Rules and Prohibitions
The role of traditional rules and prohibitions is of paramount importance for sustaining Kalmyk family structure, hence the roles and identities of its members. Traditional worldviews, kinship practices and hierarchies as well as daily activities are regulated through both rules that encourage certain actions and prohibitions that Kalmyks learn from early childhood.
Alena Lidzhieva, About the Symbolic Importance of Moving Clockwise
Gerel says that according to a Kalmyk tradition it is forbidden to sing songs loudly, or sing songs without uttering the words as if mooing, since these activities invite evil spirits. Gerel recounts a story when such evil spirits came to her in her dreams.
Gerel Shakeeva, About the Repercussions of Transgressing Bans
Sofia learnt many rules, traditions, and folk sayings from her mother. Sofia says that people should treat their home with respect. For example, when entering a house, one should try not to touch the doorstep with their foot. In the past when the Kalmyks lived in yurts, they took off their hats when entering a yurt.
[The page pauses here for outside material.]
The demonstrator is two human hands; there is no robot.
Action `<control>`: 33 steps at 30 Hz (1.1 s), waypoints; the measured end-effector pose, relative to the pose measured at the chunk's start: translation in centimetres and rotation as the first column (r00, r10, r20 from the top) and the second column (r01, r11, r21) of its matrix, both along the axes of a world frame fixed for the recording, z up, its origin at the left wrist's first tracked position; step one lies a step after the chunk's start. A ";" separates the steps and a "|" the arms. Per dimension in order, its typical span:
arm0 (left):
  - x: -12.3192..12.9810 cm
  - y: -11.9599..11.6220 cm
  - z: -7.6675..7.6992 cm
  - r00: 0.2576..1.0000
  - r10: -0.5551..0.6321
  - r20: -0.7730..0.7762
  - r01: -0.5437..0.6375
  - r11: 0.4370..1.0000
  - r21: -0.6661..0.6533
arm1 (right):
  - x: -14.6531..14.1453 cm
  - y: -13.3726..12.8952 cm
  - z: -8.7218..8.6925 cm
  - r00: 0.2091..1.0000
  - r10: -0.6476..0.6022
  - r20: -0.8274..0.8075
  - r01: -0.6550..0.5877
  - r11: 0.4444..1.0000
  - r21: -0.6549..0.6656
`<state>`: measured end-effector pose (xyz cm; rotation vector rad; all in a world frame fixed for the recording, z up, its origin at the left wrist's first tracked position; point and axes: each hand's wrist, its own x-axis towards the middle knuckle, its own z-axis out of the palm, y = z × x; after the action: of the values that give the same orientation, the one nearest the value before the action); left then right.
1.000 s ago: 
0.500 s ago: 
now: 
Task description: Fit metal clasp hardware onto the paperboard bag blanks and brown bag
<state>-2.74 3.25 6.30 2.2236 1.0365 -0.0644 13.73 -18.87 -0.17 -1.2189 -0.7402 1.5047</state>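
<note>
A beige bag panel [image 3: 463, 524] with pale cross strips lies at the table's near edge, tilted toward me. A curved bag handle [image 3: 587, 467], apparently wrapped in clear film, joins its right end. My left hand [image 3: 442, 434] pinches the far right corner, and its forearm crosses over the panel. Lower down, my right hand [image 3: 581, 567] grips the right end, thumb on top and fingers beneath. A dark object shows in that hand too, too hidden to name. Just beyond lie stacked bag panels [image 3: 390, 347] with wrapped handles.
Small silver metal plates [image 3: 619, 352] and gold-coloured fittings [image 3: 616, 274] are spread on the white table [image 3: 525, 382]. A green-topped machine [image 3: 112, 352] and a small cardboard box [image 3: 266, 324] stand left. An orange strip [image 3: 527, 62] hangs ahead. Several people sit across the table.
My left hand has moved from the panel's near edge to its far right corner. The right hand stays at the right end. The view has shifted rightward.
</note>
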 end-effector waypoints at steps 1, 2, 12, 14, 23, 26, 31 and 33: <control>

There are the following prohibitions inside the house: it is forbidden to whistle, cross one’s hands, and hold hands behind the back. Guests should be offered a cup of tea (with sweets and biscuits).
Traditionally, when a new bride enters the house of her husband, she is given a new name by her parents-in-law. For example, if the bride was called Tsagan (White) she could be called Gilyan (Fair). Brides are not supposed to call their in-laws by their names.
During celebrations, the first cup of tea should be offered to the oldest man. Sofia says that many traditions are not being followed, partly because the Kalmyks have forgotten their language.